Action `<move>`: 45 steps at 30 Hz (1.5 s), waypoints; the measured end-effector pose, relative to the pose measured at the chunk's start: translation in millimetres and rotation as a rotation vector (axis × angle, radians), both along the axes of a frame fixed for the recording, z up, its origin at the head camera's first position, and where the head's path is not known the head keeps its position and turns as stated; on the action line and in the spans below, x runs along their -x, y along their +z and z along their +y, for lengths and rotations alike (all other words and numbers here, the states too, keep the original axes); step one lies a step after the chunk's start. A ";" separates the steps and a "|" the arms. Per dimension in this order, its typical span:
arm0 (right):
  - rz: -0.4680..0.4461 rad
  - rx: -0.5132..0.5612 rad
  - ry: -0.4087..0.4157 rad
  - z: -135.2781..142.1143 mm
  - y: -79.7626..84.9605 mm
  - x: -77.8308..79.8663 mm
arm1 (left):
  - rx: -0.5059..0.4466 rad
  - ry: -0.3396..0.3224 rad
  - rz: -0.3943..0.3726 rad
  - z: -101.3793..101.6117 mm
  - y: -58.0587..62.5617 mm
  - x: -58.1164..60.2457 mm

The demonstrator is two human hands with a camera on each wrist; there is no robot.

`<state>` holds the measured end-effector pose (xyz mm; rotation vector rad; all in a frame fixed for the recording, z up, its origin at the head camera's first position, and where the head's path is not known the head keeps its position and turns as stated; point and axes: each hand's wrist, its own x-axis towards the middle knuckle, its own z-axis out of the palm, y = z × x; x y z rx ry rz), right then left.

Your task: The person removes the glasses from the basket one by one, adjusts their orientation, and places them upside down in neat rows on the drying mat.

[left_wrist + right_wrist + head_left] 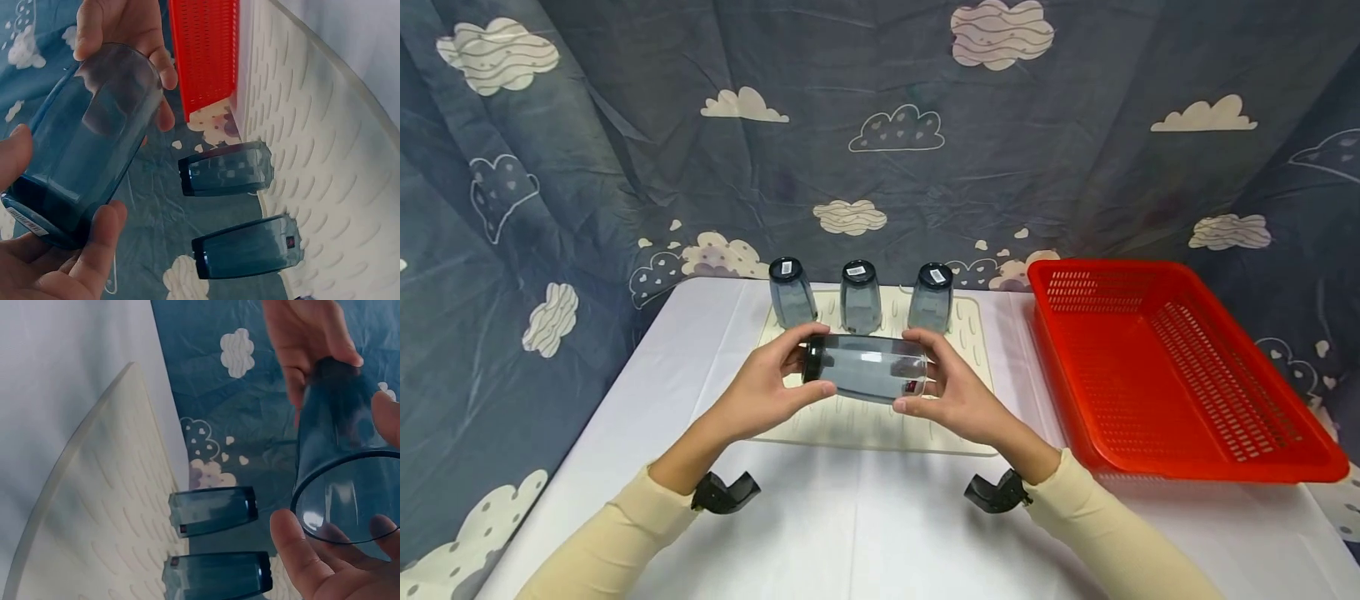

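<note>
A blue-grey drinking glass [871, 367] lies sideways in the air above the cream drying mat [880, 435], held between both hands. My left hand [772, 379] grips its thick dark base, where the left wrist view shows a white label [26, 223]. Around the rim end curl the fingers of my right hand [953, 390]; the open mouth faces that palm in the right wrist view. Behind the held glass, three similar glasses stand upside down on the mat's far part: a left one [792, 293], a middle one [860, 298] and a right one [931, 298].
A red plastic basket [1075, 417] with slotted walls stands to the right of the mat. White cloth [820, 517] covers the table, and a dark curtain [880, 192] with cloud prints hangs behind and at the sides.
</note>
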<state>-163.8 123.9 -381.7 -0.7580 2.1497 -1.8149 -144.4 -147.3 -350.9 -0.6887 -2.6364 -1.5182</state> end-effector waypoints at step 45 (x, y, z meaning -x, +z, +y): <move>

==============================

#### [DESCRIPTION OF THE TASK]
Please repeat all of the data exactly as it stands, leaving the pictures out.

#### [TASK SOLUTION]
Action `<move>`: 45 steps at 30 Hz (1.5 s), waypoints; the measured end-effector pose, relative to the pose measured at the chunk's start: translation in millimetres and rotation as a rotation vector (axis × angle, radians), both along the axes of a frame fixed for the recording, z up, its origin at the head camera's first position, and where the head's path is not known the head keeps its position and turns as stated; on the action line and in the spans below, x runs along their -x, y along their +z and z along their +y, for lengths and rotations alike (all other words and numbers here, the states too, keep the original axes); step one lies a step after the chunk's start. A ";" separates the steps and a "|" the arms. Per dimension in this order, its typical span:
arm0 (right):
  - rz: -0.4680..0.4461 rad
  - rx: -0.5132..0.5612 rad
  - ry: -0.4087..0.4157 rad
  - z: -135.2781..142.1143 mm
  - y: -79.7626..84.9605 mm
  - x: -77.8308..79.8663 mm
arm1 (left):
  - rx: -0.5059..0.4466 rad
  - ry: -0.3396..0.3224 rad
  - rz: -0.3943..0.3726 rad
  - z: -101.3793..101.6117 mm
  - y: -58.0587..62.5617 mm
  - x: -58.1164..60.2457 mm

The demonstrator is two human hands with a camera on each wrist; there is no robot.

`<state>` holds the measured end-effector pose (xyz mm; rotation vector rad; all in a frame fixed for the recording, z up, its origin at the head camera's first position, and where the head's path is not known the head keeps its position and turns as stated; point and axes: each hand's wrist, its own x-axis towards the middle knuckle, its own z-axis out of the palm, y = z × x; x y z rx ry rz), right then left.

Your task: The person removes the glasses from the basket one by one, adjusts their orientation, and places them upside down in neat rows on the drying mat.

[left_wrist + right_wrist + head_left] 

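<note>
A blue-grey drinking glass [871, 367] lies sideways in the air above the cream drying mat [880, 435], held between both hands. My left hand [772, 379] grips its thick dark base, where the left wrist view shows a white label [26, 223]. Around the rim end curl the fingers of my right hand [953, 390]; the open mouth faces that palm in the right wrist view. Behind the held glass, three similar glasses stand upside down on the mat's far part: a left one [792, 293], a middle one [860, 298] and a right one [931, 298].
A red plastic basket [1075, 417] with slotted walls stands to the right of the mat. White cloth [820, 517] covers the table, and a dark curtain [880, 192] with cloud prints hangs behind and at the sides.
</note>
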<state>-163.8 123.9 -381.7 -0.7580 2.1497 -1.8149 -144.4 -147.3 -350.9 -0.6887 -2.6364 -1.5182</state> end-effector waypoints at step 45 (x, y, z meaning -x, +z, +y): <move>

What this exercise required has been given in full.